▸ **What is being asked**: Your answer must be an exact transcription of every entry.

▸ **Dataset content**:
Content starts
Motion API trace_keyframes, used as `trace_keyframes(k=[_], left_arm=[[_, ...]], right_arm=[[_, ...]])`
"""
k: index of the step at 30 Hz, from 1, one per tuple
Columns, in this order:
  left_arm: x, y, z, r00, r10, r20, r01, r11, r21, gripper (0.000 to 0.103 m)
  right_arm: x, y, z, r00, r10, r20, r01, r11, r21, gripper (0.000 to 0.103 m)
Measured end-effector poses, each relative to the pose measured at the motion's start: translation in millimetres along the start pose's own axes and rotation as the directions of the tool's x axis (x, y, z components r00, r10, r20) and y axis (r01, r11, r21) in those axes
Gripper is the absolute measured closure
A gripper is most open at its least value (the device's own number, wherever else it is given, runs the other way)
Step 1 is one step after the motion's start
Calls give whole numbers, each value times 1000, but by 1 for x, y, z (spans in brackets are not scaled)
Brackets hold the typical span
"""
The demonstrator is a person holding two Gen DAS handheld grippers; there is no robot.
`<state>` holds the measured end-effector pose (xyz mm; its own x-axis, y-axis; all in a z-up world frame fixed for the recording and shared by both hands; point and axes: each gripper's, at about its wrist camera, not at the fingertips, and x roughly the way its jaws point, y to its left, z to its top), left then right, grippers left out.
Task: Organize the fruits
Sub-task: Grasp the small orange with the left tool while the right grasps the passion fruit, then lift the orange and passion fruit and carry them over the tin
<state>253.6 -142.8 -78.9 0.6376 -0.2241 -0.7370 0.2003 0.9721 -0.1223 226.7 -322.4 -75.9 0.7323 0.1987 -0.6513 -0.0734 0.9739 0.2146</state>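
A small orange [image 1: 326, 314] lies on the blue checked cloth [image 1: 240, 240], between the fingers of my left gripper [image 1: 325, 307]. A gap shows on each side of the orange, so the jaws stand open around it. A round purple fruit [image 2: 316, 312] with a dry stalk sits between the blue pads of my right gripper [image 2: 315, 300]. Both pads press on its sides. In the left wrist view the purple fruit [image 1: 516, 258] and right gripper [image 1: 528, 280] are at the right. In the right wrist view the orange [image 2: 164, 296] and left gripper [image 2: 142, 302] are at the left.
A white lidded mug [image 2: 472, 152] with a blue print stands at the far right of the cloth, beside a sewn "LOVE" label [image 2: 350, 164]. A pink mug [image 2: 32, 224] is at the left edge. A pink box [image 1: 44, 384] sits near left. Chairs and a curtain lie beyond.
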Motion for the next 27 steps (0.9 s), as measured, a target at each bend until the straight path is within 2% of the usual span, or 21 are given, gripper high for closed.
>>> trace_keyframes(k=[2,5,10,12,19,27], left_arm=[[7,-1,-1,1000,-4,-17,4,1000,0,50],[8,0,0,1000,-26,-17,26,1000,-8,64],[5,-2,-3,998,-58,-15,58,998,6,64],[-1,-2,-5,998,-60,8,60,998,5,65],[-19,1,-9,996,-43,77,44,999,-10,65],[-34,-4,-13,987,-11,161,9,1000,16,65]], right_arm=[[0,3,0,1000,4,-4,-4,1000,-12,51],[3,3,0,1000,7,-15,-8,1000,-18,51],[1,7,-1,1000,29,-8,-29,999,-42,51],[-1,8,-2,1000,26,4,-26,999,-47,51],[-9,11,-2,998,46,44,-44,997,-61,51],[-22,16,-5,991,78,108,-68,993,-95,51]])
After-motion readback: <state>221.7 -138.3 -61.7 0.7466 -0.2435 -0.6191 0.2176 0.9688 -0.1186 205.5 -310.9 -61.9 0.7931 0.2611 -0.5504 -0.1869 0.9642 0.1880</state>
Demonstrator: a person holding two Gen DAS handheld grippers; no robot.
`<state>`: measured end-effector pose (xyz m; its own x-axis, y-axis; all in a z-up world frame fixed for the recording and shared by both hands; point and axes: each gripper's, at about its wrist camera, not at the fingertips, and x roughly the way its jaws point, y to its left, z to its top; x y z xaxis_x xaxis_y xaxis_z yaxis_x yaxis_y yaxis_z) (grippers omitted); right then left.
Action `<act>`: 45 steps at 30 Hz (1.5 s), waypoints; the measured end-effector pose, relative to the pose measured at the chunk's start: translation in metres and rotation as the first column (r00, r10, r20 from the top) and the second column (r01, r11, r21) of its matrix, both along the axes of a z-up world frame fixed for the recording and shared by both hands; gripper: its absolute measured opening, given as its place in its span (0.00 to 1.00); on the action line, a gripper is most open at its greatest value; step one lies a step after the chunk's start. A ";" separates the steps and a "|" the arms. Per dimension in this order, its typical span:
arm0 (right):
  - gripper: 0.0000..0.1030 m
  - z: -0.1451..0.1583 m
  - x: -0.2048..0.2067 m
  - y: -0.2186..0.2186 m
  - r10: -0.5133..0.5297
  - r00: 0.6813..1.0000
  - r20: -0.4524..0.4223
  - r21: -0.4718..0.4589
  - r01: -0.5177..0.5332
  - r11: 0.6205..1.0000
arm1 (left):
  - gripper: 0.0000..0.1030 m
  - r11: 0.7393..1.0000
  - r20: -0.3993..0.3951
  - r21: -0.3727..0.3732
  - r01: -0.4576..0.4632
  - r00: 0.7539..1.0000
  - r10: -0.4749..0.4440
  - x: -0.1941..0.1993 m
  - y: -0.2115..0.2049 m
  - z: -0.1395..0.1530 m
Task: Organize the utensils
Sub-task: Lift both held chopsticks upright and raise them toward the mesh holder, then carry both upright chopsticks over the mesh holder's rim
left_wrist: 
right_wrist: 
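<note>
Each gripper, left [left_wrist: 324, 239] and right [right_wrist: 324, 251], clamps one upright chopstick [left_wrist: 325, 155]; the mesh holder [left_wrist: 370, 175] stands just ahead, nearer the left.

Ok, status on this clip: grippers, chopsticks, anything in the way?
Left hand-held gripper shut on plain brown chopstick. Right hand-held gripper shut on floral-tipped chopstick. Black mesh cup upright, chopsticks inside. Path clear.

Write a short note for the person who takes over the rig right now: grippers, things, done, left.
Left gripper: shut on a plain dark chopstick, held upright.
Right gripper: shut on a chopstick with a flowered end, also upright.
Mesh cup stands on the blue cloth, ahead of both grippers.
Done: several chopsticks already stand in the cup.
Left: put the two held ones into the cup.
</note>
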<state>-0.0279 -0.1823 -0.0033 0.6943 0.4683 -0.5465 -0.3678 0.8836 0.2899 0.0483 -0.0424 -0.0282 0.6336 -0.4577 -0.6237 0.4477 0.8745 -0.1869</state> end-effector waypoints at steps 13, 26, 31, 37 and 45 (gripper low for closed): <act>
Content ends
▸ **Task answer**:
Motion API trace_keyframes, used as `trace_keyframes(k=[_], left_arm=[[_, ...]], right_arm=[[_, ...]])`
"""
k: index of the step at 30 Hz, from 1, one per tuple
Columns, in this order:
  left_arm: x, y, z, r00, r10, r20, r01, r11, r21, gripper (0.000 to 0.103 m)
  right_arm: x, y, z, r00, r10, r20, r01, r11, r21, gripper (0.000 to 0.103 m)
Measured end-effector poses, each relative to the pose measured at the motion's start: translation in millimetres along the start pose's own axes and rotation as the directions of the tool's x axis (x, y, z components r00, r10, r20) and y axis (r01, r11, r21) in those axes
Gripper is the absolute measured closure
A gripper is most open at its least value (the device's own number, wherever else it is given, runs the other way)
Step 1 is one step after the motion's start
Calls give whole numbers, each value times 1000, but by 1 for x, y, z (spans in brackets are not scaled)
Brackets hold the typical span
"""
The demonstrator is a person holding two Gen DAS handheld grippers; there is no robot.
`<state>` holds the measured end-effector pose (xyz mm; its own x-axis, y-axis; all in a z-up world frame fixed for the recording and shared by both hands; point and axes: each gripper's, at about its wrist camera, not at the fingertips, and x roughly the way its jaws point, y to its left, z to its top), left then right, grippers left out.
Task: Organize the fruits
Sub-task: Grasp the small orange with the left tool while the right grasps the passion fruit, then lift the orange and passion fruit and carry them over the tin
<state>253.6 -142.8 -78.9 0.6376 -0.2241 -0.7370 0.2003 0.9721 -0.1223 226.7 -322.4 -75.9 0.7323 0.1987 -0.6513 -0.0734 0.9739 0.2146</state>
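A small orange [image 1: 326, 314] lies on the blue checked cloth [image 1: 240, 240], between the fingers of my left gripper [image 1: 325, 307]. A gap shows on each side of the orange, so the jaws stand open around it. A round purple fruit [image 2: 316, 312] with a dry stalk sits between the blue pads of my right gripper [image 2: 315, 300]. Both pads press on its sides. In the left wrist view the purple fruit [image 1: 516, 258] and right gripper [image 1: 528, 280] are at the right. In the right wrist view the orange [image 2: 164, 296] and left gripper [image 2: 142, 302] are at the left.
A white lidded mug [image 2: 472, 152] with a blue print stands at the far right of the cloth, beside a sewn "LOVE" label [image 2: 350, 164]. A pink mug [image 2: 32, 224] is at the left edge. A pink box [image 1: 44, 384] sits near left. Chairs and a curtain lie beyond.
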Motion for the next 27 steps (0.9 s), as measured, a target at each bend until the straight path is within 2% of the usual span, or 21 are given, gripper high for closed.
>>> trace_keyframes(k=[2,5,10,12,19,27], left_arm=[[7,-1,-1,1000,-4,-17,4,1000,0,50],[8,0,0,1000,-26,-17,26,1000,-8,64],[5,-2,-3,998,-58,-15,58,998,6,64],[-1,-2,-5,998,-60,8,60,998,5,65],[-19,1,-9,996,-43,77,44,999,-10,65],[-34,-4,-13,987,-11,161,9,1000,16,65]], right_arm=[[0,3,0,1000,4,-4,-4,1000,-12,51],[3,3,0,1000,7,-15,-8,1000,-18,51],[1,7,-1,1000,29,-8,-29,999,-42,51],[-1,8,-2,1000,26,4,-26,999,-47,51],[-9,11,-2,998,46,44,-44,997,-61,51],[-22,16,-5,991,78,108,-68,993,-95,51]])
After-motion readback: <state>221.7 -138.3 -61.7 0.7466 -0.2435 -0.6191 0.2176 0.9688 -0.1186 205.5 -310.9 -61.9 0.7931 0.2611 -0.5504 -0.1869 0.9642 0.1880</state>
Demonstrator: a person holding two Gen DAS handheld grippers; no robot.
`<state>`: measured end-effector pose (xyz m; its own x-axis, y-axis; all in a z-up world frame fixed for the recording and shared by both hands; point and axes: each gripper's, at about its wrist camera, not at the fingertips, and x roughly the way its jaws point, y to its left, z to its top; x y z xaxis_x xaxis_y xaxis_z yaxis_x yaxis_y yaxis_z) (grippers omitted); right then left.
Action `<act>`: 45 steps at 30 Hz (1.5 s), waypoints; the measured end-effector pose, relative to the pose measured at the chunk's start: translation in metres and rotation as the first column (r00, r10, r20 from the top) and the second column (r01, r11, r21) of its matrix, both along the axes of a z-up world frame fixed for the recording and shared by both hands; gripper: its absolute measured opening, given as its place in its span (0.00 to 1.00); on the action line, a gripper is most open at its greatest value; step one lies a step after the chunk's start. A ";" separates the steps and a "|" the arms. Per dimension in this order, its typical span:
arm0 (right):
  - gripper: 0.0000..0.1030 m
  - z: -0.1451..0.1583 m
  - x: -0.2048..0.2067 m
  - y: -0.2186..0.2186 m
  - r10: -0.5133..0.5297
  - r00: 0.6813..1.0000
  - r20: -0.4524..0.4223
  - r21: -0.4718..0.4589
  - r01: -0.5177..0.5332
  - r11: 0.6205..1.0000
arm1 (left):
  - gripper: 0.0000..0.1030 m
  - r11: 0.7393..1.0000
  - r20: -0.3993..0.3951
  - r21: -0.3727..0.3732
  - r01: -0.4576..0.4632
  - r00: 0.7539..1.0000
  - r10: -0.4749..0.4440
  - x: -0.1941..0.1993 m
  - y: -0.2115..0.2049 m
  - z: -0.1395..0.1530 m
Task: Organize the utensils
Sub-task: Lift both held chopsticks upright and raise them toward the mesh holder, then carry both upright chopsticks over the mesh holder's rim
left_wrist: 
right_wrist: 
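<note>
Each gripper, left [left_wrist: 324, 239] and right [right_wrist: 324, 251], clamps one upright chopstick [left_wrist: 325, 155]; the mesh holder [left_wrist: 370, 175] stands just ahead, nearer the left.

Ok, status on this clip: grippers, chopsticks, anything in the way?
Left hand-held gripper shut on plain brown chopstick. Right hand-held gripper shut on floral-tipped chopstick. Black mesh cup upright, chopsticks inside. Path clear.

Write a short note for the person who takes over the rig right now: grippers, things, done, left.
Left gripper: shut on a plain dark chopstick, held upright.
Right gripper: shut on a chopstick with a flowered end, also upright.
Mesh cup stands on the blue cloth, ahead of both grippers.
Done: several chopsticks already stand in the cup.
Left: put the two held ones into the cup.
</note>
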<state>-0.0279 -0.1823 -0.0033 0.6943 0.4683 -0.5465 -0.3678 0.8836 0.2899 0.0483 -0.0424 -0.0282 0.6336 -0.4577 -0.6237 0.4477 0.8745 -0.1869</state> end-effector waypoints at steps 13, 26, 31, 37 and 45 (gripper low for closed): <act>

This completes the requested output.